§ Brief:
All of the data that appears below is to be given again precisely as written.

§ Given material:
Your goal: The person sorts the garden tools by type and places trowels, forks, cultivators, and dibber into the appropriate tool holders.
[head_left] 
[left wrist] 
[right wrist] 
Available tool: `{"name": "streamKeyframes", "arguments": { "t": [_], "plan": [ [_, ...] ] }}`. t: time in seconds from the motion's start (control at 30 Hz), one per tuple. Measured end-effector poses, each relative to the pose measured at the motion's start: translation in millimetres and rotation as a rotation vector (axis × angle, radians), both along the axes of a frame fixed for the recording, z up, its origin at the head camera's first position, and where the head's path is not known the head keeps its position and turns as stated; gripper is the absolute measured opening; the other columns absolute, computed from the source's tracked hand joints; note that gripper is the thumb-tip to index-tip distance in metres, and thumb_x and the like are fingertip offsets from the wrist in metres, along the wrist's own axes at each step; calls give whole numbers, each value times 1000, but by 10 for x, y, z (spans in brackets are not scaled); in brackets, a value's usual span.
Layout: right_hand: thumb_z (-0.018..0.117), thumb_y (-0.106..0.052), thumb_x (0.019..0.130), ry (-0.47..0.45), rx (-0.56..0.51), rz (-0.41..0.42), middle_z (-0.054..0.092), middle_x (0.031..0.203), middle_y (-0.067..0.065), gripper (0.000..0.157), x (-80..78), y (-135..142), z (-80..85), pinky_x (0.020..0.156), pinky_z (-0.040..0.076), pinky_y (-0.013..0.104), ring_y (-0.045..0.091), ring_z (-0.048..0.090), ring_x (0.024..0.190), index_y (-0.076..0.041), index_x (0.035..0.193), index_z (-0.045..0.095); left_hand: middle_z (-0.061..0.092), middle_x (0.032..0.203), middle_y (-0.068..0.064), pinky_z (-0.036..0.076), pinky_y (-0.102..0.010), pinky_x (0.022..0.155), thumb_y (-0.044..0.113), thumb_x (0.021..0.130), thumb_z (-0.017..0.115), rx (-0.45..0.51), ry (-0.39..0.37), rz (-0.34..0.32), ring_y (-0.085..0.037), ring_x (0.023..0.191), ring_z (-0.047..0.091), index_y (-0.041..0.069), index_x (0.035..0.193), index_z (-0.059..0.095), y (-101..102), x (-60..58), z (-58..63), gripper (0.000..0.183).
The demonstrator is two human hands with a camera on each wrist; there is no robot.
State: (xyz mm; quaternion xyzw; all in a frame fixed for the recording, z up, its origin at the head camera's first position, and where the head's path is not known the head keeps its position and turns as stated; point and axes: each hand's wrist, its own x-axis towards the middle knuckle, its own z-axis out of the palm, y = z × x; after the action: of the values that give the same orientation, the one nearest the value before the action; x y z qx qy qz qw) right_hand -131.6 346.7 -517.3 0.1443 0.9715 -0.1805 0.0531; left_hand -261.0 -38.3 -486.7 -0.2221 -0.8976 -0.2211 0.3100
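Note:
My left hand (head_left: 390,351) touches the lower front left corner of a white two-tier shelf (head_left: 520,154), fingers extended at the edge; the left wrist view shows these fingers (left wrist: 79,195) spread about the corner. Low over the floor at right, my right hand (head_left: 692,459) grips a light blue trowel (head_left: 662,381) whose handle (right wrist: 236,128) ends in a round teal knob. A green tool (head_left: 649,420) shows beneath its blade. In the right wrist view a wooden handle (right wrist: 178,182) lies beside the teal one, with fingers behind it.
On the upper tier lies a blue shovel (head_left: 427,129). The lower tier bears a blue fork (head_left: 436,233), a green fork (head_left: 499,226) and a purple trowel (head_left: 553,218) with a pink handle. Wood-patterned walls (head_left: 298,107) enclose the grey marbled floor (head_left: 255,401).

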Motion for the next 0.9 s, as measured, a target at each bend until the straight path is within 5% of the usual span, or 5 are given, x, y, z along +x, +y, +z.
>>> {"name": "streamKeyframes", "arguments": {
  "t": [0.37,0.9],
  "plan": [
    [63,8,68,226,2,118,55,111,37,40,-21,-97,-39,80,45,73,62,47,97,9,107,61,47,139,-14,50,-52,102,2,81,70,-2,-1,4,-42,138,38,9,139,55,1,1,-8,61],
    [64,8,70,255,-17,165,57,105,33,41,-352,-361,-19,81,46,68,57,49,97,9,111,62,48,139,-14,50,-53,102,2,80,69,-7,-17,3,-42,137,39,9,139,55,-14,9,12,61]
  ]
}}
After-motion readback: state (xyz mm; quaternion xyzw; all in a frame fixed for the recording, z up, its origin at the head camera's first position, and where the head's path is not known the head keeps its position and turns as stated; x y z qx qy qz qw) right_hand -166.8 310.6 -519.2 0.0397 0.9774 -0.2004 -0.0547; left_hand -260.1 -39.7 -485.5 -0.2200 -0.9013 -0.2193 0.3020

§ Result:
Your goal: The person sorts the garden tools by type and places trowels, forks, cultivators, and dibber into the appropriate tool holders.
[head_left] 
[left wrist] 
[right wrist] 
Available tool: `{"name": "streamKeyframes", "arguments": { "t": [_], "plan": [ [_, ...] ] }}`. t: time in seconds from the motion's start (control at 30 Hz), one per tuple. Measured end-effector poses, each relative to the pose measured at the motion's start: translation in millimetres and rotation as a rotation vector (axis × angle, radians), both along the axes of a frame fixed for the recording, z up, its origin at the head camera's first position, and where the head's path is not known the head keeps its position and turns as stated; gripper is the absolute measured opening; the other columns absolute, computed from the source's tracked hand joints; note that gripper is the thumb-tip to index-tip distance in metres, and thumb_x and the like are fingertip offsets from the wrist in metres, along the wrist's own axes at each step; calls give whole numbers, each value times 1000, but by 10 for x, y, z (spans in brackets are not scaled); in brackets, a value's usual span.
Layout: right_hand: thumb_z (-0.018..0.117), thumb_y (-0.106..0.052), thumb_x (0.019..0.130), ry (-0.47..0.45), rx (-0.56..0.51), rz (-0.41..0.42), middle_z (-0.054..0.092), middle_x (0.031..0.203), middle_y (-0.067..0.065), gripper (0.000..0.157), x (-80..78), y (-135..142), z (-80..85), pinky_x (0.020..0.156), pinky_z (-0.040..0.076), pinky_y (-0.013..0.104), ring_y (-0.045..0.091), ring_z (-0.048..0.090), ring_x (0.024..0.190), index_y (-0.076..0.041), index_x (0.035..0.193), index_z (-0.045..0.095); left_hand: middle_z (-0.061..0.092), middle_x (0.032..0.203), middle_y (-0.068..0.064), pinky_z (-0.036..0.076), pinky_y (-0.102..0.010), pinky_x (0.022..0.155), thumb_y (-0.044..0.113), thumb_x (0.021..0.130), thumb_z (-0.017..0.115), rx (-0.45..0.51), ry (-0.39..0.37), rz (-0.34..0.32), ring_y (-0.085..0.037), ring_x (0.023..0.191), ring_z (-0.047..0.091), index_y (-0.041..0.069), index_x (0.035..0.193), index_z (-0.059..0.095), y (-101..102), x (-60..58), z (-58..63), gripper (0.000..0.183).
The demonstrator is two human hands with a camera on each wrist; there is no robot.
State: (xyz mm; quaternion xyzw; all in a frame fixed for the recording, z up, its origin at the head camera's first position, and where the head's path is not known the head keeps its position and turns as stated; point and axes: each hand's wrist, its own x-axis towards the middle knuckle, its own z-axis out of the palm, y = z × x; after the action: of the values that give the same orientation, the one nearest the value before the action; x y z qx qy qz qw) right_hand -131.6 346.7 -517.3 0.1443 0.9715 -0.1805 0.0531; left_hand -261.0 -38.3 -486.7 -0.2221 -0.8976 -0.2211 0.3100
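Note:
My left hand (head_left: 390,351) touches the lower front left corner of a white two-tier shelf (head_left: 520,154), fingers extended at the edge; the left wrist view shows these fingers (left wrist: 79,195) spread about the corner. Low over the floor at right, my right hand (head_left: 692,459) grips a light blue trowel (head_left: 662,381) whose handle (right wrist: 236,128) ends in a round teal knob. A green tool (head_left: 649,420) shows beneath its blade. In the right wrist view a wooden handle (right wrist: 178,182) lies beside the teal one, with fingers behind it.
On the upper tier lies a blue shovel (head_left: 427,129). The lower tier bears a blue fork (head_left: 436,233), a green fork (head_left: 499,226) and a purple trowel (head_left: 553,218) with a pink handle. Wood-patterned walls (head_left: 298,107) enclose the grey marbled floor (head_left: 255,401).
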
Motion for the next 0.9 s, as measured, a target at each bend until the straight path is within 5% of the usual span, or 5 are given, x, y, z along +x, +y, +z.
>>> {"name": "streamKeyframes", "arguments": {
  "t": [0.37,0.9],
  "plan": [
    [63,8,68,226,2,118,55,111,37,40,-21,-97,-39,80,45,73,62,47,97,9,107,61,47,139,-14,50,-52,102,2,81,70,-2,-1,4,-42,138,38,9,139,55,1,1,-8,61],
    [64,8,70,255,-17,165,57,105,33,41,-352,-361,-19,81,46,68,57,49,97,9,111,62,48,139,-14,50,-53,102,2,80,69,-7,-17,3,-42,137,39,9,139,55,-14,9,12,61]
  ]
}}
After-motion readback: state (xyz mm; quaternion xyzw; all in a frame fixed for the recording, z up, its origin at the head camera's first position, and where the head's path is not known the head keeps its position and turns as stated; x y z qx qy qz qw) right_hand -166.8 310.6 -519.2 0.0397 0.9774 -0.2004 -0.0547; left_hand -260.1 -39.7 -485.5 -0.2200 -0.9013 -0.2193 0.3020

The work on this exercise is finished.